====== Information
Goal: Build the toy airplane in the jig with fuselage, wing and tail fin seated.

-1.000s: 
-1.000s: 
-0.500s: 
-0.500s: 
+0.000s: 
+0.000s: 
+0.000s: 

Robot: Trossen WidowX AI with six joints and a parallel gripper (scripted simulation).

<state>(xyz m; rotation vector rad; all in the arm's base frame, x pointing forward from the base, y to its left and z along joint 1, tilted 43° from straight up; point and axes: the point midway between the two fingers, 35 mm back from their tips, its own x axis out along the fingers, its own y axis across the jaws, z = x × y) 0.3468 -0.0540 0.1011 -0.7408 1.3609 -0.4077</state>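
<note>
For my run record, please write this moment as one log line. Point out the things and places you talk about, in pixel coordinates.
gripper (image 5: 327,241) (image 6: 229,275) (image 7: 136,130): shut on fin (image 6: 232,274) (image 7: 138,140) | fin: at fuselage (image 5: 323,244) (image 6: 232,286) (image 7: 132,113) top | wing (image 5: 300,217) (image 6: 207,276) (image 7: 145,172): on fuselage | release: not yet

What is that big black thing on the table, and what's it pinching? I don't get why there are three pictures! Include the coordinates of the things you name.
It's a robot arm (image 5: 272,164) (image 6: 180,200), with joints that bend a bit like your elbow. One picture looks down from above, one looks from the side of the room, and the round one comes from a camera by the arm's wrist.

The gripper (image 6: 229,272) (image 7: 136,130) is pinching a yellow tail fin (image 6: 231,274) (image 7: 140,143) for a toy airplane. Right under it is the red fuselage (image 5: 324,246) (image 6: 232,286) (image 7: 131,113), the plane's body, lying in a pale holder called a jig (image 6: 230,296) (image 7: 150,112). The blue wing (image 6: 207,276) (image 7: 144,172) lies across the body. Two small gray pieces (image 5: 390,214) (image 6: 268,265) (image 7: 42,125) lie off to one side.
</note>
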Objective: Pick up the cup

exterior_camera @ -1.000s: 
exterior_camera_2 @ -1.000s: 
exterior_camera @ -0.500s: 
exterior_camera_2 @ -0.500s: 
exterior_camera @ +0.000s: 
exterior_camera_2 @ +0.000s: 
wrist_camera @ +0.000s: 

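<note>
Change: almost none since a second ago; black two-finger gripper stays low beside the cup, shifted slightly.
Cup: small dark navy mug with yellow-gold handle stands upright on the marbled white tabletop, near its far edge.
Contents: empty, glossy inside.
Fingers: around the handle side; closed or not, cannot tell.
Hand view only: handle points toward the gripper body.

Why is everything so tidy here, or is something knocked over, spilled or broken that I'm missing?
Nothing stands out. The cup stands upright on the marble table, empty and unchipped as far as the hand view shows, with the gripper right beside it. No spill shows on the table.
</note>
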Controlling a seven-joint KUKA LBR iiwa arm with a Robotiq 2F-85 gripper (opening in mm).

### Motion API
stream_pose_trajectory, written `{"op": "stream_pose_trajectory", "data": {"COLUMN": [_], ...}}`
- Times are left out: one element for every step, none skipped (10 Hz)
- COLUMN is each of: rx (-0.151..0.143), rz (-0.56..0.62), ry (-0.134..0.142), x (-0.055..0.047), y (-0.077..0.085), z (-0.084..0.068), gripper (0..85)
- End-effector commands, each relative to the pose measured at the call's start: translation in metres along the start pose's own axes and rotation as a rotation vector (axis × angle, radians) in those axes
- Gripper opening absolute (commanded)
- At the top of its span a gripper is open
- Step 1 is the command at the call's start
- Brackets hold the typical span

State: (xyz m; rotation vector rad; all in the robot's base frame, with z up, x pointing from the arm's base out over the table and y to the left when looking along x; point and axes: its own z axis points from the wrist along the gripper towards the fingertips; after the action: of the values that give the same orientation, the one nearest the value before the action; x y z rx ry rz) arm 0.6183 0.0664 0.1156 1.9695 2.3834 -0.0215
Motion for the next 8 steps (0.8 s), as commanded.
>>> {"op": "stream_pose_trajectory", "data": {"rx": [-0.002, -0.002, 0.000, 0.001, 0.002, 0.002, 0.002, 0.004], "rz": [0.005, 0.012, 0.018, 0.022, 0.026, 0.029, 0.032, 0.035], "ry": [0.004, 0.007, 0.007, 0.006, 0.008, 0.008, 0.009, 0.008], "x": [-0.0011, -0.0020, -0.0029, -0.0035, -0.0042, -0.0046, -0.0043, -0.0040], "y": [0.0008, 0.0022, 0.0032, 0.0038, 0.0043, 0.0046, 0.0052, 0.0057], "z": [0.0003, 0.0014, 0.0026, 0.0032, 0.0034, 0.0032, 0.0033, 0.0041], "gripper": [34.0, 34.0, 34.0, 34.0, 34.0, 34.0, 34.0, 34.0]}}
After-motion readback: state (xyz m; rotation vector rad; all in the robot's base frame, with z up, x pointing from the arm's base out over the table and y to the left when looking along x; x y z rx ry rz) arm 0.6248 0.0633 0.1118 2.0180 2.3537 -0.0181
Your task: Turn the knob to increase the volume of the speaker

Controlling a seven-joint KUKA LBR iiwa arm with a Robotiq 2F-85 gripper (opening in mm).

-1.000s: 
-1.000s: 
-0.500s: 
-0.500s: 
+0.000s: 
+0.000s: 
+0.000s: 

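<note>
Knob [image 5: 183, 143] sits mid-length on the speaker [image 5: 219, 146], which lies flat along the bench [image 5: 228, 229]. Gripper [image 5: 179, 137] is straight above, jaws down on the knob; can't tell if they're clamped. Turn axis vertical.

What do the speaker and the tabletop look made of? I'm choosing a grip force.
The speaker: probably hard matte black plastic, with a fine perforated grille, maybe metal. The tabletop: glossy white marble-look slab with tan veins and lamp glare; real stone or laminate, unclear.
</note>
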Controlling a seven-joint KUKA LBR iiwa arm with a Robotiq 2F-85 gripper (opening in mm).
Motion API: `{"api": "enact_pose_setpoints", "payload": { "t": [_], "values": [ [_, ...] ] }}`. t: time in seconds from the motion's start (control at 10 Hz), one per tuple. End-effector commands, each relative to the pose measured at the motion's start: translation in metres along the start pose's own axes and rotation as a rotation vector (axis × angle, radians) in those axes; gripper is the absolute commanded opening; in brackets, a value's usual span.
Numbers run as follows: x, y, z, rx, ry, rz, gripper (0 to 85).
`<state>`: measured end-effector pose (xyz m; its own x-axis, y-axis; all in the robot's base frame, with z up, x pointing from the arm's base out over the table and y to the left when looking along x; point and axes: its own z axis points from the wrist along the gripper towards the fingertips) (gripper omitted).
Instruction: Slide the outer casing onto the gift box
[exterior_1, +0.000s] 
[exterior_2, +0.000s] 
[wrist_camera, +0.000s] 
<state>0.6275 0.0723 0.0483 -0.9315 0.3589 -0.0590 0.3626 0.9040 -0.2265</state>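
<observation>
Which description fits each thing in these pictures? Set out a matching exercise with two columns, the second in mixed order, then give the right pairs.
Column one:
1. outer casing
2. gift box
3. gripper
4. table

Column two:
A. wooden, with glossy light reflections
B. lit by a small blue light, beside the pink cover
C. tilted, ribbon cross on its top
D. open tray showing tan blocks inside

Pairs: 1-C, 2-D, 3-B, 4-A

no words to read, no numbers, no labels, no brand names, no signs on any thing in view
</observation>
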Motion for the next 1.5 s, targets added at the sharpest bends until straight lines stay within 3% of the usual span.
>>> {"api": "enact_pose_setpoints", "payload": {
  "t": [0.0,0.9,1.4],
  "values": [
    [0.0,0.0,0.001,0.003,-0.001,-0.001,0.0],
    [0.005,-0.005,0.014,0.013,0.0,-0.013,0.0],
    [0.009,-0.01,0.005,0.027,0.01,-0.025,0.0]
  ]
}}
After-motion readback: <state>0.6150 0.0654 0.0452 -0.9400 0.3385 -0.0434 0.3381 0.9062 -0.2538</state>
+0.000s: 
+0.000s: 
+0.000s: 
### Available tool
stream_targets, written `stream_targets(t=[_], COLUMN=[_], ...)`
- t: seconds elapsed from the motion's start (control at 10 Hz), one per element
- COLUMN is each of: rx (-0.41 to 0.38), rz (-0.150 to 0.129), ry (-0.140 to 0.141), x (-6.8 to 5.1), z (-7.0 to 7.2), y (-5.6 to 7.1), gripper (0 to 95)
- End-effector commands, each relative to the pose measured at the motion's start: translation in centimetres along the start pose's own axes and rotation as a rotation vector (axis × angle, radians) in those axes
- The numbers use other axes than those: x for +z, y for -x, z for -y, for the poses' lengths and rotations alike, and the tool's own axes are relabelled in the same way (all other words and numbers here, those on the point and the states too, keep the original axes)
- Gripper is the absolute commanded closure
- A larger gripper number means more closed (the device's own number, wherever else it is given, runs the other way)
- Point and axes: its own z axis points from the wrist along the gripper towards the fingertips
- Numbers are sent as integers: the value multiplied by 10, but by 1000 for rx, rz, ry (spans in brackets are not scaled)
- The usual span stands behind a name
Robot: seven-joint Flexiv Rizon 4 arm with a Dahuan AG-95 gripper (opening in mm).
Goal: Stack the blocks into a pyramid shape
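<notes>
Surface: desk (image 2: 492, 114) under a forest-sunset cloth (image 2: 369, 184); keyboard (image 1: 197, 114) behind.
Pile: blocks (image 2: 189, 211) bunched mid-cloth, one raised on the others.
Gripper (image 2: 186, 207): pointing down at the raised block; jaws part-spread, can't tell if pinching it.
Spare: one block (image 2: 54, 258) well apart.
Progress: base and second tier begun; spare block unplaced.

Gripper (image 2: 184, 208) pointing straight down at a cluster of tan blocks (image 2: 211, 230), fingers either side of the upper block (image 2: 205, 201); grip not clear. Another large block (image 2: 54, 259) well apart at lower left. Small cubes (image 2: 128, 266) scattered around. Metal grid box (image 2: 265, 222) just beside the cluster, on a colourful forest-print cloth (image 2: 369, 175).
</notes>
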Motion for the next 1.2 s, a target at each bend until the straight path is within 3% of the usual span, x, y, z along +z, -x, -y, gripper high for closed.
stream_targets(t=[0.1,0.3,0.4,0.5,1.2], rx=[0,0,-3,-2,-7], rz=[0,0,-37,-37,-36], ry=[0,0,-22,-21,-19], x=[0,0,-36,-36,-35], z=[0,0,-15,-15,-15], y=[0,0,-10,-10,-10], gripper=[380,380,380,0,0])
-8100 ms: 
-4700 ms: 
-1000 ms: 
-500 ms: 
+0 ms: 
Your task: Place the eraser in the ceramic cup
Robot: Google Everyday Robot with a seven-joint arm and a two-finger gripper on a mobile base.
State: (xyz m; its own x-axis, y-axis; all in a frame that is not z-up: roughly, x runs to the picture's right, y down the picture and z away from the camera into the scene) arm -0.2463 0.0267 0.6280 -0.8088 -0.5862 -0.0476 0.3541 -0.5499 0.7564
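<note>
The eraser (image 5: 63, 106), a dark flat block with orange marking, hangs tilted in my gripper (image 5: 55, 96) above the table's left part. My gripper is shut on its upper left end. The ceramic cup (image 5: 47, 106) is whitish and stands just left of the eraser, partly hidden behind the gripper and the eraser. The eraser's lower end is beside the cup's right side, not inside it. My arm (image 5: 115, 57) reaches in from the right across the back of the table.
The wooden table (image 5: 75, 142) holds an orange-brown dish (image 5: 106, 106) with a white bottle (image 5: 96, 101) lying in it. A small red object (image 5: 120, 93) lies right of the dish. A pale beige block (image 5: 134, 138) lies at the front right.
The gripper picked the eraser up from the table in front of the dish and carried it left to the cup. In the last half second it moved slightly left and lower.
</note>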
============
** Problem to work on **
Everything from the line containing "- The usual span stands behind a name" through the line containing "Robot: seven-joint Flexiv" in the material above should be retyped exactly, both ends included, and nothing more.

** Task answer **
- The usual span stands behind a name
Robot: seven-joint Flexiv Rizon 4 arm with a Dahuan AG-95 gripper (opening in mm).

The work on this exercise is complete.